Dossier paru dans Sans Frontière, n° 12, 22 avril 1980, p.10-11
La culture en question
Dans un Maghreb en ébullition, l’Algérie manifeste une revendication qui, pour être relativement localisée, n’en est pas moins universelle par ses motivations et capitale par son intérêt : l’identité culturelle d’un peuple.
Le 10 Mars, les étudiants de l’université de Tizi-Ouzou invitent l’universitaire et romancier Mouloud Mammeri à tenir une conférence sur la poésie kabyle ancienne. La conférence est interdite par le wali de Kabylie sans que les motifs soient formulés, de la manière sournoise et hypocrite qui est la marque même de ce régime d’oppression, né du putsch du 19 Juin 1965 et qui se réclame du socialisme, des libertés, de la démocratie, du droit des peuples à l’autodétermination : coup de téléphone anonyme dans la nuit pour signifier à M. Mammeri d’annuler sa conférence, barrages de police à Drâa Ben Khedda puis refoulement sur Alger de l’écrivain qui avait persisté dans son entreprise.
Les étudiants du comité de la cité de l’université de Tizi-Ouzou projettent d’inviter l’écrivain Mouloud Mammeri à faire une conférence concernant son ouvrage « Poèmes kabyles anciens ». Les autorités universitaires ne se sont pas prononcées contre le principe d’une conférence, mais elles étaient pour son report.
A près de trois mois d’agitation des étudiants « arabisants », qui revendiquent l’utilisation systématique de l’arabe comme langue officielle, a succédé en Kabylie un mouvement populaire pour la reconnaissance de la langue berbère. C’est à la suite de l’interdiction d’une conférence de Mouloud Mammeri sur la poésie kabyle que se sont développées ces manifestations qui ont abouti, après une répression policière, à la visite du Ministre de l’enseignement supérieur Bererhi puis finalement, le 20 avril dernier, à l’investissement de la faculté de Tizi Ouzou par les flics, le quadrillage policier de la ville, l’arrestation d’un certain nombre d’étudiants et de travailleurs, et la répression féroce des manifestations, à Alger comme en Kabylie. La grève générale du 16 avril paralysant toute la Kabylie, atteignant Alger et même Annaba, montre s’il en est besoin le soutien populaire rencontré par ces revendications culturelles.

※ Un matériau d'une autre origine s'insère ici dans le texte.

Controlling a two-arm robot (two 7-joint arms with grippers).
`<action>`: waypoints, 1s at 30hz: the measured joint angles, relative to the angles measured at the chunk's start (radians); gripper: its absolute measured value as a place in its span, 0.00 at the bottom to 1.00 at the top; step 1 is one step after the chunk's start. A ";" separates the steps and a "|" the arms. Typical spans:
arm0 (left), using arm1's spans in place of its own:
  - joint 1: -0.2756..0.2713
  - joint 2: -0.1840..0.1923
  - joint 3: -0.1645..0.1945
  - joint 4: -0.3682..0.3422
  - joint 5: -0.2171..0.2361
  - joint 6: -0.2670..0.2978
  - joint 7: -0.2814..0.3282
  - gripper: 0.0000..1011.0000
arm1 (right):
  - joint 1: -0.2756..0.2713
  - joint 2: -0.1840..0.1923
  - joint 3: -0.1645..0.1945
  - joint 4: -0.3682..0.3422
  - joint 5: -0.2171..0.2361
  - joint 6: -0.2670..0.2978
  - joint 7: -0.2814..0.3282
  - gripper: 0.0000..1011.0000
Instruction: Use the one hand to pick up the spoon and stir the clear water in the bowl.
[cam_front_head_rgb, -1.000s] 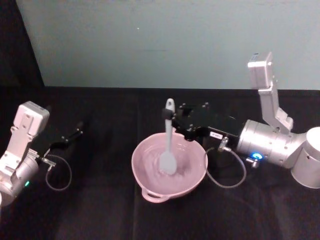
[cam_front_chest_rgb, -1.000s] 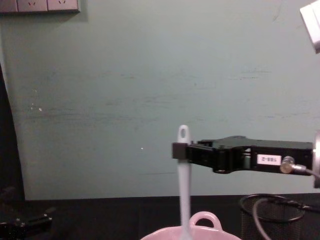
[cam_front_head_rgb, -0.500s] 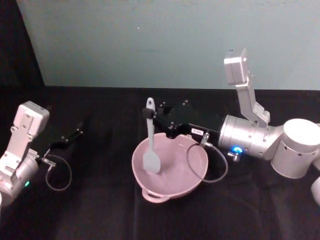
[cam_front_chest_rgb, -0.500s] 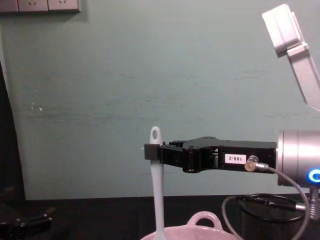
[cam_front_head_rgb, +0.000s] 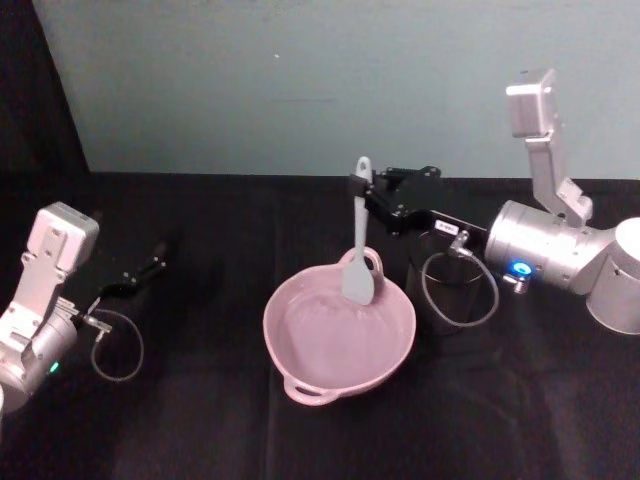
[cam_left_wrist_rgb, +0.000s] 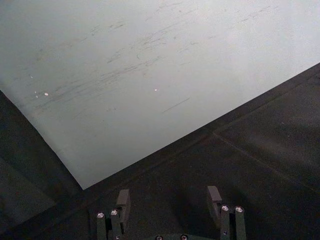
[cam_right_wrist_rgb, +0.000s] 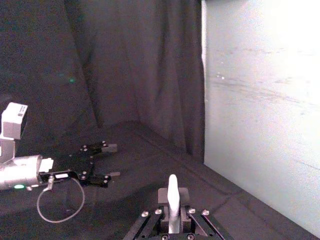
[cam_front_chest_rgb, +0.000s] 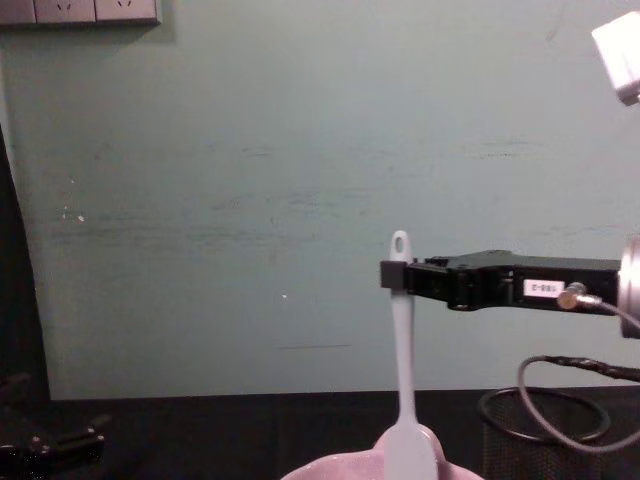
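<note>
Spoon (cam_front_head_rgb: 359, 235) in right claw (cam_front_head_rgb: 357, 187) — blade at far rim of bowl (cam_front_head_rgb: 270, 335)

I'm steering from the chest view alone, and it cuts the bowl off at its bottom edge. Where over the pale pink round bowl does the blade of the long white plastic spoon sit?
Observer: The head view shows the long slim white plastic spoon with its blade at the far side of the pale pink round bowl, next to the far loop handle. The right tool clamps the spoon near its tip.
Operator: Is there anything in the left tool?
Observer: No. In the left wrist view the left tool is open, with nothing between its fingers.
</note>
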 joint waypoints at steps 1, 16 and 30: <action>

Le 10 mars à Tizi Ouzou, une conférence sur la culture berbère qui avait été appelée par un comité d’ étudiants et devait accueillir Mouloud Mammeri, écrivain algérien renommé, a été interdite. La préfecture de police (Wilaya), sous prétexte de risque de trouble de l’ordre public, a retenu quelques heures l’écrivain afin d’empêcher que la réunion ne se tienne.